WORK REQUEST: The required output is the lines below from the line containing "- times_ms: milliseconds" to the line containing "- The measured", inclusive, retyped exactly. No other lines belong in it.

[Opening RAW DATA section]

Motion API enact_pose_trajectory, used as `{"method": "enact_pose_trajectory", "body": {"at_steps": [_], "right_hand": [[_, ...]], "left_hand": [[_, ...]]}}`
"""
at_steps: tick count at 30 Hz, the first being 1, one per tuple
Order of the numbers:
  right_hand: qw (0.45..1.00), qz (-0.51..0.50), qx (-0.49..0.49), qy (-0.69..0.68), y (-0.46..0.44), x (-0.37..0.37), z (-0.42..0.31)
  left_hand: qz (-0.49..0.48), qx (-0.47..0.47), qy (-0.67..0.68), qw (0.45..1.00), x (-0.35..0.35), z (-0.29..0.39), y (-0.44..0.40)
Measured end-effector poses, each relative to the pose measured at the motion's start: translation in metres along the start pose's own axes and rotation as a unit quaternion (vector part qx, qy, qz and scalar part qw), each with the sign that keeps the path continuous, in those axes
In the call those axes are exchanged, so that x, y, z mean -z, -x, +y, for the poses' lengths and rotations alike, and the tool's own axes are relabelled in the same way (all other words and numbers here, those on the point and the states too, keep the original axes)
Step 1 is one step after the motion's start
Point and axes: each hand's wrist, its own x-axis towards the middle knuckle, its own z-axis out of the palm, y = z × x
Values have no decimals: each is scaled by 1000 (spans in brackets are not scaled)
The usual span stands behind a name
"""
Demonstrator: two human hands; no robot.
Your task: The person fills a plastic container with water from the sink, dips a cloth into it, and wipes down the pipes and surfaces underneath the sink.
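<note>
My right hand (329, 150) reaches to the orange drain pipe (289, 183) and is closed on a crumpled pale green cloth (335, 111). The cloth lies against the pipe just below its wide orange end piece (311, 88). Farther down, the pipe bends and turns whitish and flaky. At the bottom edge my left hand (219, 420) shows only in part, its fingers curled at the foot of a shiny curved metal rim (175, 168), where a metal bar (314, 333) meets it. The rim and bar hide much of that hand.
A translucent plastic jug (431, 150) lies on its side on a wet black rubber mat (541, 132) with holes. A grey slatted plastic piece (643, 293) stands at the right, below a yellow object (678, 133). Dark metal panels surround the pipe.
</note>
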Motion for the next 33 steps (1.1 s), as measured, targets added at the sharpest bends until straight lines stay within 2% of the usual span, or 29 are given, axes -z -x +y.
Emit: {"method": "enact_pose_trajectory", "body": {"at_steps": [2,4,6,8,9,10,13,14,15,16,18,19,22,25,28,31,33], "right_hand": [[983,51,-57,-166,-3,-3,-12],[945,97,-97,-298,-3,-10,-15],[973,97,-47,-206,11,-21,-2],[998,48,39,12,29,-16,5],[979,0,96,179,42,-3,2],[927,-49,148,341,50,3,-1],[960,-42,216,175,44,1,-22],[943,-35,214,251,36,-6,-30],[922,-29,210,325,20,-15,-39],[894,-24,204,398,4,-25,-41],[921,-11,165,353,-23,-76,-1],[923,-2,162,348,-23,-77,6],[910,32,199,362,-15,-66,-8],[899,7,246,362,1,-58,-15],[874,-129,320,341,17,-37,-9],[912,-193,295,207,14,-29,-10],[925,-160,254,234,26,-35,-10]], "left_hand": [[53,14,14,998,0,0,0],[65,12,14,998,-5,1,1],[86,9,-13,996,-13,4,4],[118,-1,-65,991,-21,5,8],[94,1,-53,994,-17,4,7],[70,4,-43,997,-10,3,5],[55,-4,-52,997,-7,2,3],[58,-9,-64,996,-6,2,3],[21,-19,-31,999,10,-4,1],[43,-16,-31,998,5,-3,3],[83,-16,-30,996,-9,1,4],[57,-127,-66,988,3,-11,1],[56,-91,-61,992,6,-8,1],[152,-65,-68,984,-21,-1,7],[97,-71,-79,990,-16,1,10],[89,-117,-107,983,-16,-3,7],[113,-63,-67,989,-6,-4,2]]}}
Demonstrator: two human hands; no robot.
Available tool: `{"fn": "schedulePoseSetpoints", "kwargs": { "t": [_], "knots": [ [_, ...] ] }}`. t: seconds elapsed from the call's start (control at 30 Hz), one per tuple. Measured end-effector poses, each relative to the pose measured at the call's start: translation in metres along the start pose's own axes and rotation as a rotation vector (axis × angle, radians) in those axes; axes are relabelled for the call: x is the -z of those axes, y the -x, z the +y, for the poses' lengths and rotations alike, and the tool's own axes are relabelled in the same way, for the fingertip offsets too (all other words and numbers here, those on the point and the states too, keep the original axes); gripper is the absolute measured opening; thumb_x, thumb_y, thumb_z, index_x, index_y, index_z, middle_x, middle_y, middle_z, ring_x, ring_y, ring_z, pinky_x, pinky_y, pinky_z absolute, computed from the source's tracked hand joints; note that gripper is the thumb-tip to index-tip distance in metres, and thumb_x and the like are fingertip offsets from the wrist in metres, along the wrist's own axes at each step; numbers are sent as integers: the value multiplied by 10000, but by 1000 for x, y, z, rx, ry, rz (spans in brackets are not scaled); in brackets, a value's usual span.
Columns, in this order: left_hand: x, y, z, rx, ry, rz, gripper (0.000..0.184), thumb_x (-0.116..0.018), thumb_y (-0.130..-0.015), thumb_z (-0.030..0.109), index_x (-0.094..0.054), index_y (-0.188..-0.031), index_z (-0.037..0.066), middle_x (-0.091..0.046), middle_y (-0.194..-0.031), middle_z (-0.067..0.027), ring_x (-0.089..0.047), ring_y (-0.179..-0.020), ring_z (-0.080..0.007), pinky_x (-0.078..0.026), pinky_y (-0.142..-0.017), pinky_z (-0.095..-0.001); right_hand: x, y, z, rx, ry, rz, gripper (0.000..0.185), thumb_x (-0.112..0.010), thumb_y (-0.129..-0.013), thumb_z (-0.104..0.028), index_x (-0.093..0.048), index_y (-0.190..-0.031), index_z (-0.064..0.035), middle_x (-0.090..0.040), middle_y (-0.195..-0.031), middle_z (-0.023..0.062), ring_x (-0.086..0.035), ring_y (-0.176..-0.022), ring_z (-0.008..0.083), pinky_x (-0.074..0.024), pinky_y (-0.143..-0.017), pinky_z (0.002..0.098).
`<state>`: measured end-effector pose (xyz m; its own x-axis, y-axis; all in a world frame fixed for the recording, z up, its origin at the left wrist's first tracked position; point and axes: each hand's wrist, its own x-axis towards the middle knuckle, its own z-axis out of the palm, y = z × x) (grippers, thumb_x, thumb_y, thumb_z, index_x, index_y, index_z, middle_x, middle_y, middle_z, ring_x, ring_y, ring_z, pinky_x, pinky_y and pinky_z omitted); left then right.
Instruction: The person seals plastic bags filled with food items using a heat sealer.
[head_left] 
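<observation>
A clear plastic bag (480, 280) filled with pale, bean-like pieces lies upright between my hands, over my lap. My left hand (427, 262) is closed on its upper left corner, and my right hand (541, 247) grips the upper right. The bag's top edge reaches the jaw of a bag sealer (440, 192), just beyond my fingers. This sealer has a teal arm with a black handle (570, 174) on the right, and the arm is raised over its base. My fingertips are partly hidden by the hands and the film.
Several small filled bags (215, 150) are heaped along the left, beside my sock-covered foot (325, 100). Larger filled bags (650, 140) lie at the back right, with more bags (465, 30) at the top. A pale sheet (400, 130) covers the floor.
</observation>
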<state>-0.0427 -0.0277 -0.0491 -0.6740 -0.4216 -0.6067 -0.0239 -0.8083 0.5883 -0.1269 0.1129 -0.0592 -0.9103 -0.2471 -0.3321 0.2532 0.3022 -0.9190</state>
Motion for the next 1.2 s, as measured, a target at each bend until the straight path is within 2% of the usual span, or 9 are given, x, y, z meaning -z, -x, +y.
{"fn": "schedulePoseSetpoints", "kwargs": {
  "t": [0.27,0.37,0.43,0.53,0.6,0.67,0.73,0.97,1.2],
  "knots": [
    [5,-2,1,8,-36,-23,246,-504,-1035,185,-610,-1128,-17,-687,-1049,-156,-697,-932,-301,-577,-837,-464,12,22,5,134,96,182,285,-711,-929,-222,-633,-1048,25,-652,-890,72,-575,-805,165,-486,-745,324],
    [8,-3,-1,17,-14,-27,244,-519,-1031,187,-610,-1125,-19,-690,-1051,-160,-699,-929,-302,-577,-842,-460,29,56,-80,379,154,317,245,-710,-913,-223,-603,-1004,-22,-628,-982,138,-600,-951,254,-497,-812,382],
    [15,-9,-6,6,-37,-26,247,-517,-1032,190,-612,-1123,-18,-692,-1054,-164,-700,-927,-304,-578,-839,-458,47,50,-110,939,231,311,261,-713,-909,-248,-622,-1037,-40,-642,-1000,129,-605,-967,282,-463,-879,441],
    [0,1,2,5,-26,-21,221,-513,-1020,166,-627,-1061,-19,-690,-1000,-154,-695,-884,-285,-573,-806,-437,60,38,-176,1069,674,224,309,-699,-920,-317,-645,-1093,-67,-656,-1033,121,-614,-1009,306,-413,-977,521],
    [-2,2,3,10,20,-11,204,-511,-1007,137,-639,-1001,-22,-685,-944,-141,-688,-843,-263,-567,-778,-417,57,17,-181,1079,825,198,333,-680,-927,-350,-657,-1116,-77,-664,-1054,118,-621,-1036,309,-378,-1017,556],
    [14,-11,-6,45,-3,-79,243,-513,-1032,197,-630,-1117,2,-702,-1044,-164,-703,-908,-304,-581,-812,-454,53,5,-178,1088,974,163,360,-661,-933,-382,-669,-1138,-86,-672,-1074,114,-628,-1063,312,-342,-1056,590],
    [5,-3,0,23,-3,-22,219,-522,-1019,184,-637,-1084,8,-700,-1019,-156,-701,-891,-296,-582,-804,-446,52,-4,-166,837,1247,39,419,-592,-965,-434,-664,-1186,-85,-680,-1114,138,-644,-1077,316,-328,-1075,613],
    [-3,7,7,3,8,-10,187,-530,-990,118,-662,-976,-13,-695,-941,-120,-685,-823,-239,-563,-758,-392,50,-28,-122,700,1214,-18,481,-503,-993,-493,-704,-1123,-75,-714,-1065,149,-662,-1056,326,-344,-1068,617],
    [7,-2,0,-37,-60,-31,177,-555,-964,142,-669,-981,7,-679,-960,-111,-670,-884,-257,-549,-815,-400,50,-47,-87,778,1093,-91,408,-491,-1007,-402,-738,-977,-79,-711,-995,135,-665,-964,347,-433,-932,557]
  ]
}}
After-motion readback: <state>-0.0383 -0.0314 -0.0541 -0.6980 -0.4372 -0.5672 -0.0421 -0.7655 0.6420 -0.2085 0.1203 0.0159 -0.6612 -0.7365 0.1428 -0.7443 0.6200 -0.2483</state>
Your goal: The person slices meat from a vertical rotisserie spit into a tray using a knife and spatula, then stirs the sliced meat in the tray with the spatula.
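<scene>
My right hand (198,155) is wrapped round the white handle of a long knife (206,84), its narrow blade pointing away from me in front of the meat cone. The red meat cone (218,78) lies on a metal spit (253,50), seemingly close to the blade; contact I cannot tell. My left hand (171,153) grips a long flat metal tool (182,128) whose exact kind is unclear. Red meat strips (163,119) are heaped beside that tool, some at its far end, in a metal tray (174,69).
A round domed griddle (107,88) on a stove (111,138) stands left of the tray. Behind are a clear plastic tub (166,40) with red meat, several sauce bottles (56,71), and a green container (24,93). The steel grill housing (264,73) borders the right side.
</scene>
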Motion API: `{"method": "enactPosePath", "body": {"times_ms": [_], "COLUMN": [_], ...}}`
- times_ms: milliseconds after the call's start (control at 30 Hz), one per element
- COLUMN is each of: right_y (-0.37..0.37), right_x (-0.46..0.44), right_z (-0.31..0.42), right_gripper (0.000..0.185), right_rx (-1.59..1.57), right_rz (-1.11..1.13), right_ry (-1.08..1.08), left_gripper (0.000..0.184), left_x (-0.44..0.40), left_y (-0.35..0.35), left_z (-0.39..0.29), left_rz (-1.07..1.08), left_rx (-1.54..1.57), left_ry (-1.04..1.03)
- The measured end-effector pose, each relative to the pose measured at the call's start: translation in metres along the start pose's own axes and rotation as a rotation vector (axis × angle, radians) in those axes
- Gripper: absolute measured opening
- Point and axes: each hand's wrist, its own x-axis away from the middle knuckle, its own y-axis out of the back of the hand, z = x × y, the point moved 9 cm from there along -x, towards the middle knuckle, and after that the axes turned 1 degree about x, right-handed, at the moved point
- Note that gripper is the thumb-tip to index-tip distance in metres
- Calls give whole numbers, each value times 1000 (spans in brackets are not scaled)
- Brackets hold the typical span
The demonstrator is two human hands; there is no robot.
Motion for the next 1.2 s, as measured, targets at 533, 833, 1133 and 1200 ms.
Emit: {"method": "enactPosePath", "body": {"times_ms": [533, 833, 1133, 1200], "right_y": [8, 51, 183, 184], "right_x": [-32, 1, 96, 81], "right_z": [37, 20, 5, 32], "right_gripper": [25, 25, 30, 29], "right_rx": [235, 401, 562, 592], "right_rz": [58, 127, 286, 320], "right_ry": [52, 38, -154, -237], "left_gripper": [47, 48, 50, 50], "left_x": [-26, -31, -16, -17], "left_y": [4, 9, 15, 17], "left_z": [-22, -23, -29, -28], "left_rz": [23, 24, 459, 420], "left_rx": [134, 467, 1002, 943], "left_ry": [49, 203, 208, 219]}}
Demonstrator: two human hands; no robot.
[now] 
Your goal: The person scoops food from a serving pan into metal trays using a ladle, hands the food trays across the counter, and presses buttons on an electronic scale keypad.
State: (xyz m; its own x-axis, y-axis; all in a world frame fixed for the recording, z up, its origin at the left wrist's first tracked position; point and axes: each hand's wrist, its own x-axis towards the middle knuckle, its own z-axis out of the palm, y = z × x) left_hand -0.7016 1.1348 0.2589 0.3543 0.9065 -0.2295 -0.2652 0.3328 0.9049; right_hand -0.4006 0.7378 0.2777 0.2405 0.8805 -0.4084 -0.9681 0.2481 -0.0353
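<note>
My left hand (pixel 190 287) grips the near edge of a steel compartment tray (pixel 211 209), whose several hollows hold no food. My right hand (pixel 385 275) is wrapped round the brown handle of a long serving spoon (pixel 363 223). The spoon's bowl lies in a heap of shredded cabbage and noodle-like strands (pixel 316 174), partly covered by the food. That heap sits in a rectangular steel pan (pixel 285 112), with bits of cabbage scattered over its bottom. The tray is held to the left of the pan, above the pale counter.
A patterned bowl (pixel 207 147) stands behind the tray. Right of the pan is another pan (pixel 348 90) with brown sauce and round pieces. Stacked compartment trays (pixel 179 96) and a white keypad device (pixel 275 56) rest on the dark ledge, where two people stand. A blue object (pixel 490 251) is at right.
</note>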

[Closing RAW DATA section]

RESULT OF THIS EXERCISE:
- times_ms: milliseconds after the call's start (control at 30 Hz), one per element
- COLUMN is each of: right_y (-0.37..0.37), right_x (-0.46..0.44), right_z (-0.31..0.42), right_gripper (0.000..0.185), right_rx (-1.59..1.57), right_rz (-1.11..1.13), right_ry (-1.08..1.08), left_gripper (0.000..0.184), left_x (-0.44..0.40), left_y (-0.35..0.35), left_z (-0.39..0.29), left_rz (-1.07..1.08), left_rx (-1.54..1.57), left_ry (-1.04..1.03)
- The measured end-effector pose, each relative to the pose measured at the call's start: translation in metres along the start pose's own axes and rotation as a rotation vector (axis × angle, radians) in those axes

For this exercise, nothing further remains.